Can You Grow Vegetables If You Only Have A Patio Or Balcony?
Many people would like to grow vegetables but either do not have a garden at all or just a small garden. I do not have a huge garden, it is not small but not really big enough for me to grow all the lovely decorative plants I like to grow and also everything I like to have for nature and grow vegetables. Really I need acres!
For the past few years, I have become increasingly interested in growing vegetables and so three years ago we started. As there is no space left in the garden, it had to all be in pots.
The first year we only decided to grow veg in March and so had to get on with it really quickly as many seeds need to be sown in March or April. So I did not have time to do research or much reading before I started planting.
In some ways, this was a good thing as I did not get a chance to be worried about it though I could have done with some basic advice. However, to my amazement, most of the crops were a success!
|Beautiful Home Grown Beans|
Is It Possible To Grow Vegetables In Outdoor Containers?
Last year I grew the same vegetables and improved upon my skill after reading some good books which helped me to understand vegetable growing in containers and what I was doing.
This year I have just started growing my container vegetable garden again and even branched out to some other seeds to try.
I think you just have to give it a go and see what happens. After all, plants always want to grow.
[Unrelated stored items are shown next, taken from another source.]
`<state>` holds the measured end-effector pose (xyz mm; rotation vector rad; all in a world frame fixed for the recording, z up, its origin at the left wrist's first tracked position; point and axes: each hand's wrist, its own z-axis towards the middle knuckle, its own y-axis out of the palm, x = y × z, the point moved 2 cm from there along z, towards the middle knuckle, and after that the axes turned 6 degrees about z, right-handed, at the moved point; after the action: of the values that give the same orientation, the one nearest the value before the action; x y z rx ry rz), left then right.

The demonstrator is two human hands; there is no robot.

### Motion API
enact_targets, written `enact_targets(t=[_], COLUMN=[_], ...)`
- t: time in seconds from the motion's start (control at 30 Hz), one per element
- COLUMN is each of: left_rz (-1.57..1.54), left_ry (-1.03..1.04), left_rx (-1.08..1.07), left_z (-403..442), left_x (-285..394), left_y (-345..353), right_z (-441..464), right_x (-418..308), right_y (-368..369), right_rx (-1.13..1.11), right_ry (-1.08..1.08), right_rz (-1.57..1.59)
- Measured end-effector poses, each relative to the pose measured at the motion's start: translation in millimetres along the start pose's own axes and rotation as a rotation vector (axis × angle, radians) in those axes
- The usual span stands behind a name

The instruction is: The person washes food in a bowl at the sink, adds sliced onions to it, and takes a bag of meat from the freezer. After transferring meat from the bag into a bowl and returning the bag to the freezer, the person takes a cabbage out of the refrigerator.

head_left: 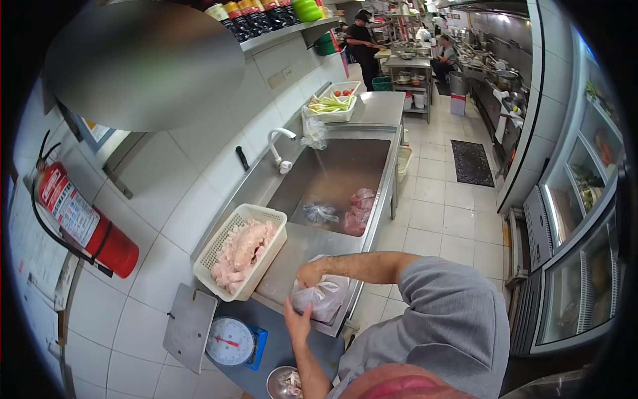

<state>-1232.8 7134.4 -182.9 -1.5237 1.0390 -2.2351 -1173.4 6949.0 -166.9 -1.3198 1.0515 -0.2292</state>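
A cloudy plastic bag [330, 300] with pale contents sits on the metal counter beside the sink. My right hand [310, 273] is closed at the bag's gathered top, its fingertips partly hidden. Below it, my left hand [298, 320] grips the near side of the bag. Just beyond the hands stands a cream plastic basket [274, 254] heaped with raw pale meat [244, 253], which looks like chicken. A dial scale [230, 341] with a blue body and a metal bowl [272, 384] with pale scraps are near my left forearm.
The steel sink [282, 183] holds murky water and bagged red meat [359, 211], under a white faucet [282, 143]. Green vegetables [330, 104] sit in a basket beyond. A fire extinguisher [86, 219] hangs on the left wall; a glass-door fridge [577, 279] stands right. Two people work far back.
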Motion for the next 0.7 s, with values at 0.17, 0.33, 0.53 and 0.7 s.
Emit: enact_targets(t=[0.17, 0.33, 0.53, 0.7], left_rz=[0.105, -0.128, -0.294, -0.241], left_ry=[-0.007, -0.167, -0.248, -0.255], left_rx=[-0.077, -0.114, -0.133, -0.011], left_z=[23.1, 21.7, 29.7, 28.7], left_x=[2.1, -3.1, -33.1, -18.4], left_y=[32.1, 24.2, 36.8, 29.6], right_z=[-11.5, -9.5, 20.0, 35.2], right_x=[-0.5, -16.9, -4.1, 2.2], right_y=[3.1, -3.2, 8.9, 13.7], right_rx=[-0.017, 0.191, 0.141, 0.136], right_ry=[0.291, 0.084, 0.158, 0.194], right_rz=[-0.129, 0.014, -0.008, -0.027])
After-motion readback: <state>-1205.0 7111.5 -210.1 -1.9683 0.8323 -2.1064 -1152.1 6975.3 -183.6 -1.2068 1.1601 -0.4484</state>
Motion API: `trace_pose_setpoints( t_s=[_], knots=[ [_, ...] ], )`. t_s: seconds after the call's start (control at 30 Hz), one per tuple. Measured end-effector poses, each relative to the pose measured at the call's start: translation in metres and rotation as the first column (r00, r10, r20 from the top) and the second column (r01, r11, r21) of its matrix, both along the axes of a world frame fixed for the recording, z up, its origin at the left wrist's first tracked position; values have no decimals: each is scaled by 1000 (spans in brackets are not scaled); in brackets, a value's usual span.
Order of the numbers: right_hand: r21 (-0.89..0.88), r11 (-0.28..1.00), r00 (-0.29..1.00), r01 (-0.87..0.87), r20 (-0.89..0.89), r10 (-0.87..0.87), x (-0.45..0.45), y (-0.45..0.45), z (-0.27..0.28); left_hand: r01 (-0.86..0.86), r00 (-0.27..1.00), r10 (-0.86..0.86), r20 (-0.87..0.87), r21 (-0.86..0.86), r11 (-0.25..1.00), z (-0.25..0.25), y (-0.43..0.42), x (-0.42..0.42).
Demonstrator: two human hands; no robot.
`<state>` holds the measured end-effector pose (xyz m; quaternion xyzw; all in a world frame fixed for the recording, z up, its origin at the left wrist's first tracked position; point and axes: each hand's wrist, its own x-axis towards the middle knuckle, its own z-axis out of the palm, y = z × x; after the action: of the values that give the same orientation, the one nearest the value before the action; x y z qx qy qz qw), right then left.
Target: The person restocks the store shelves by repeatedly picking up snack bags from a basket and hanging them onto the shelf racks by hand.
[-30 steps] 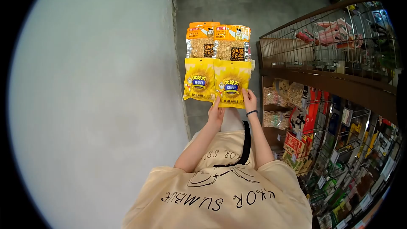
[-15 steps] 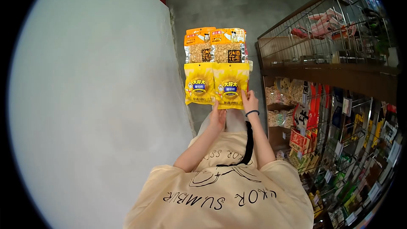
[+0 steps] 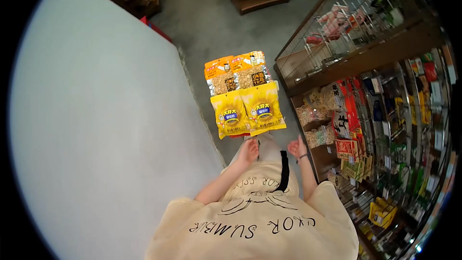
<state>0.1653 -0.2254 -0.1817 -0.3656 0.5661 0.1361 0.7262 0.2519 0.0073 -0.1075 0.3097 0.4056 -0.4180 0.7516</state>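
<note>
Yellow snack bags and orange-topped peanut bags sit just beyond the person's two hands.
Left hand is just short of the yellow bags' lower edge, fingers loosely curled, though how wide cannot be told; right hand, partly spread, is apart from the bags, a dark wristband behind it. Packed shelves line its right side.

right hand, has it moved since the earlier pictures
Yes: against the brown shelving, the right hand has drawn back toward the beige shirt, and is now off the yellow bag it touched.
</note>
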Motion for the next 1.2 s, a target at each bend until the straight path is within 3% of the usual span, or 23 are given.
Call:
trace_pose_setpoints(
  t_s=[0.07,0.1,0.17,0.2,0.23,0.27,0.3,0.37,0.43,0.5,0.53,0.57,0.6,0.63,0.67,0.7,0.77,0.83,0.87,0.9,1.03,1.1,1.2],
  knots=[
    [-5,981,980,196,-45,-196,-68,6,-34,232,922,-286,263,216,948,24,4,-6],
    [12,947,947,320,-43,-319,-106,9,-55,262,911,-310,272,200,944,33,6,-10],
    [-150,964,955,220,-171,-244,-158,27,-46,499,715,-519,468,177,848,46,11,-21],
    [-283,959,949,31,-294,-118,-172,38,-31,524,698,-530,482,162,836,50,10,-26],
    [-369,914,894,-171,-448,-14,-186,49,-14,629,562,-607,562,187,755,54,9,-30],
    [-380,876,838,-298,-544,49,-200,58,-10,716,409,-660,630,227,660,56,9,-35],
    [-380,841,790,-385,-606,88,-212,65,-11,735,381,-661,646,222,641,56,6,-38],
    [-355,829,757,-432,-642,119,-240,83,-20,779,136,-721,680,376,501,50,1,-52],
    [-357,826,756,-436,-643,122,-256,92,-22,790,-12,-703,712,438,430,37,-9,-61],
    [-388,826,778,-409,-622,93,-269,99,-23,691,-486,-676,554,718,91,42,-17,-69],
    [-410,821,785,-397,-615,73,-268,100,-11,475,-718,-563,409,880,33,47,-25,-65],
    [-431,816,792,-386,-608,53,-271,101,-7,469,-737,-539,408,883,26,46,-24,-72],
    [-458,799,800,-389,-599,47,-276,102,1,163,-917,-372,143,986,-23,42,-28,-74],
    [-473,803,805,-363,-593,14,-285,103,5,-164,-968,-190,-161,987,-4,38,-31,-79],
    [-456,822,809,-340,-588,8,-300,110,10,-192,-959,-203,-196,981,-37,35,-31,-89],
    [-446,838,815,-314,-579,-3,-313,113,13,-196,-965,-177,-196,980,-19,38,-37,-94],
    [-475,849,811,-232,-576,-100,-344,120,14,-17,-989,-149,16,976,218,52,-51,-103],
    [-418,902,852,109,-429,-301,-383,130,-1,3,-994,-111,25,980,199,55,-69,-121],
    [-391,854,841,344,-276,-465,-403,138,-18,-51,-992,-119,-40,995,89,56,-78,-130],
    [-389,843,826,371,-276,-491,-422,151,-26,-105,-987,-119,-108,994,-27,56,-83,-143],
    [-471,870,786,147,-479,-392,-479,168,-47,-69,-989,-130,-71,997,-25,39,-116,-197],
    [-474,870,754,139,-519,-403,-504,177,-53,30,-980,-198,6,992,-122,38,-129,-228],
    [-489,849,728,198,-507,-462,-538,185,-62,138,-980,-148,135,990,-9,40,-129,-275]
  ],
)
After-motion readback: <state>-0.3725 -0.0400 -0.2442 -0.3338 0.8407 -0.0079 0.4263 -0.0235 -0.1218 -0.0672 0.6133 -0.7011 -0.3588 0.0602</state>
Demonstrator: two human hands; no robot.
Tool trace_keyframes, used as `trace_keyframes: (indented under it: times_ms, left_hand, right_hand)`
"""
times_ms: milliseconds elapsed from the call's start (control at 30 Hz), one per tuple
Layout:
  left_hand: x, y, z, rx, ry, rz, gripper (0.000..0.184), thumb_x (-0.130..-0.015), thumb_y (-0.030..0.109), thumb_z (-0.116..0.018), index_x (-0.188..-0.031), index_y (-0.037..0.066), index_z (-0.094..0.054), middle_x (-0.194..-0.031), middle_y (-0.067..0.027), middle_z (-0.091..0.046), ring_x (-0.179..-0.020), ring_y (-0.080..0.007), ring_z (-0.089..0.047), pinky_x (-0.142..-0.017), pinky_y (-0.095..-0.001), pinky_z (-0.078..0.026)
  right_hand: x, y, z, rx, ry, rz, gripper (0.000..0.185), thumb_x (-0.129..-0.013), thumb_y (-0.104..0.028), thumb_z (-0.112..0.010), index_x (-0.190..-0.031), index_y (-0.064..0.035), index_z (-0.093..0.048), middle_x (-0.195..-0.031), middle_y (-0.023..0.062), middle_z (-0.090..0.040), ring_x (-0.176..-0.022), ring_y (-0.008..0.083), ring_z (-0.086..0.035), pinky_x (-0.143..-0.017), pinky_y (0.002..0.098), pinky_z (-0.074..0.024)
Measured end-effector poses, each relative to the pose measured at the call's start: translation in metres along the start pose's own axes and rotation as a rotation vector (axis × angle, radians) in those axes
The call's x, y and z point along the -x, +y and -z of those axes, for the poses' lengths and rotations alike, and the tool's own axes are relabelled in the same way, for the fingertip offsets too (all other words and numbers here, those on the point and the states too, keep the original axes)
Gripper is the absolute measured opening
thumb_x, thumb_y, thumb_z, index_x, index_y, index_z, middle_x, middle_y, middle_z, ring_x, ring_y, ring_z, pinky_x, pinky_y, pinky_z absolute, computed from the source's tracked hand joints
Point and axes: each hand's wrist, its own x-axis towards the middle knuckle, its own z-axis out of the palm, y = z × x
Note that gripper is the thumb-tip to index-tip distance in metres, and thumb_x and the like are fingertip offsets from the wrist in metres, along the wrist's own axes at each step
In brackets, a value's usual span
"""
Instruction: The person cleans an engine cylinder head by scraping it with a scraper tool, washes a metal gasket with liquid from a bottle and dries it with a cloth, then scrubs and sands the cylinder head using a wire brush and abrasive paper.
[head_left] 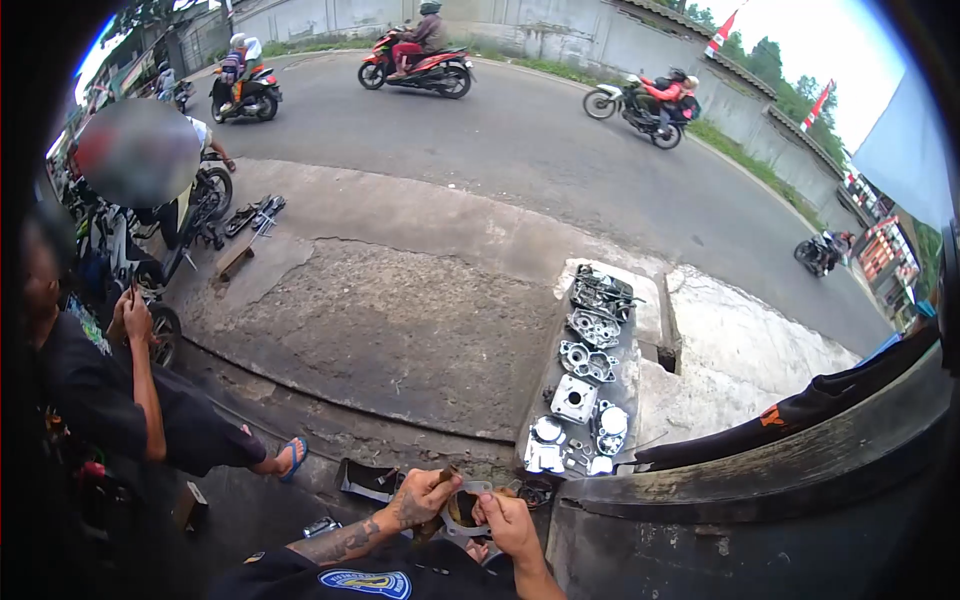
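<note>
Low in the view, my left hand (420, 498) is closed around a narrow brown thing (449, 471), whose kind I cannot make out. It is right beside a grey metal engine part with a round opening (466, 524). My right hand (508, 524) grips that part by its right side, with the thumb near the rim. The inside of the opening looks brown and dirty. Whether my left fingers also touch the metal part, I cannot tell.
Cleaned metal engine parts (575, 398) lie in a row on a dark board ahead right. A black tray (368, 480) sits beyond my left arm. At left stands a person in dark clothes (150, 400), hands together. Motorbikes (418, 66) travel the road; a dark ledge (760, 450) is at right.
</note>
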Motion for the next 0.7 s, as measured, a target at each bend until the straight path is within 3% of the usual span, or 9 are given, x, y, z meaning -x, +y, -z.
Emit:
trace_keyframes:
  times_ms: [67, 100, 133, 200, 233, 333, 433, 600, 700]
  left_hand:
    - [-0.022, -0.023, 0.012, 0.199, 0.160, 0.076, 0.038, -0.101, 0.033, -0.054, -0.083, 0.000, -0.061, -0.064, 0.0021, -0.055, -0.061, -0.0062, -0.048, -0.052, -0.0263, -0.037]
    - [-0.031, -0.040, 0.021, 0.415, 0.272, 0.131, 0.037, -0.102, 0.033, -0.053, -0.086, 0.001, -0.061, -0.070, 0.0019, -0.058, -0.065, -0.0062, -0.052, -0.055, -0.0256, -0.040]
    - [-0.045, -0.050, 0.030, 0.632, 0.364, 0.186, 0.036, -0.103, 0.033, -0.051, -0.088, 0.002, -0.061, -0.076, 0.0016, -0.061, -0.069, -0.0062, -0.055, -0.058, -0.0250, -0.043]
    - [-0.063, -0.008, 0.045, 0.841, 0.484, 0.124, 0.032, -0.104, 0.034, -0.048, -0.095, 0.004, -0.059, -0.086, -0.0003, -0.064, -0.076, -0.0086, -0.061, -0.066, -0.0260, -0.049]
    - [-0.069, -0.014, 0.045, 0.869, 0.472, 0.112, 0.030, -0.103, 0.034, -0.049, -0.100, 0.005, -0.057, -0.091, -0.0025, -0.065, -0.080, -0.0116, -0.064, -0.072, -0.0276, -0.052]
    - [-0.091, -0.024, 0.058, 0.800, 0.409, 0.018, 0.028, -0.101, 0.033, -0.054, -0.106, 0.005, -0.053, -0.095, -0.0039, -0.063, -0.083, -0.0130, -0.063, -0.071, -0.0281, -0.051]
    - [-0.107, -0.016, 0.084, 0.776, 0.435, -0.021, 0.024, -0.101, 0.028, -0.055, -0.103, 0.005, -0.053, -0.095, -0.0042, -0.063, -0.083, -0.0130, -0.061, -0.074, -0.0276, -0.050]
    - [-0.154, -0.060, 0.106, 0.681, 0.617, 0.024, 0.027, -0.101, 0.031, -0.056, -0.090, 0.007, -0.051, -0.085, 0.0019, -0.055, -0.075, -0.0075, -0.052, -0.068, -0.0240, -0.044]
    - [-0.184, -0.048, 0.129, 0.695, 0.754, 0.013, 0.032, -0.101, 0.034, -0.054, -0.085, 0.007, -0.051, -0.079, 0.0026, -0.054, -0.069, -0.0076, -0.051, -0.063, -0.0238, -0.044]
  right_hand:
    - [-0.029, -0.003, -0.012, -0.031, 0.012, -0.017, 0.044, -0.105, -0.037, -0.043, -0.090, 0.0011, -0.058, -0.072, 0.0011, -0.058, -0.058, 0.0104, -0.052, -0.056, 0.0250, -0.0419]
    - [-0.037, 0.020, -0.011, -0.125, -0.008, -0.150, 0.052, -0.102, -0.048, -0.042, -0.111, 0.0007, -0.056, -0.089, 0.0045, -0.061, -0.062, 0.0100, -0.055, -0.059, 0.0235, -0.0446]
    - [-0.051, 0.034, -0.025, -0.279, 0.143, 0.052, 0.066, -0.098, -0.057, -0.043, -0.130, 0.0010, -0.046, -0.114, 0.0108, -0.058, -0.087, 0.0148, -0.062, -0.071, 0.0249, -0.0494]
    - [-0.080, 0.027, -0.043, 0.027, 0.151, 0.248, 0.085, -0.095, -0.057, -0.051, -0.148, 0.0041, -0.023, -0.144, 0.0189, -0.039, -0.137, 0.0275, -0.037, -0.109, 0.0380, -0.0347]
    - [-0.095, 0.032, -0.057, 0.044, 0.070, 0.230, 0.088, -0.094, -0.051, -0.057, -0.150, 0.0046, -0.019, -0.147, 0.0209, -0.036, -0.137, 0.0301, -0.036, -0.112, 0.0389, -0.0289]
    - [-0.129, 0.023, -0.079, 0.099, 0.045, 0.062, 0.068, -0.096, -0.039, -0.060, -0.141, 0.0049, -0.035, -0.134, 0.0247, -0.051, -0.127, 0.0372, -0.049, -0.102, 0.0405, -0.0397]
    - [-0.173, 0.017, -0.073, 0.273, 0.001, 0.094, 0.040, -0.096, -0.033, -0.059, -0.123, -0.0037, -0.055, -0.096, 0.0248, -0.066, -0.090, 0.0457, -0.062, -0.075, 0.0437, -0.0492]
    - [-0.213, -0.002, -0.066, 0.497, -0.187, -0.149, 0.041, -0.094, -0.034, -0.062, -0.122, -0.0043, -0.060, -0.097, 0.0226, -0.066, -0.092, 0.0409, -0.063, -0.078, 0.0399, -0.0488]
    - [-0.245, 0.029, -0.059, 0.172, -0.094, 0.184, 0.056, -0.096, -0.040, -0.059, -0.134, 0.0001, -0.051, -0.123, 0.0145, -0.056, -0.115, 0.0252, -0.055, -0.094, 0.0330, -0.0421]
If we give them the right conditions they will do their best to grow as big and strong as they can.
This book "Grow All You Can Eat in 3 Square Feet" is one I used to get me going with vegetable growing. It covers how to grow a range of vegetables in a limited space in pots, windowboxes, various containers and how to organise raised beds. I found it easy to navigate and I liked the pictures to give me inspiration. A decent book especially if you are new to vegetable container gardening.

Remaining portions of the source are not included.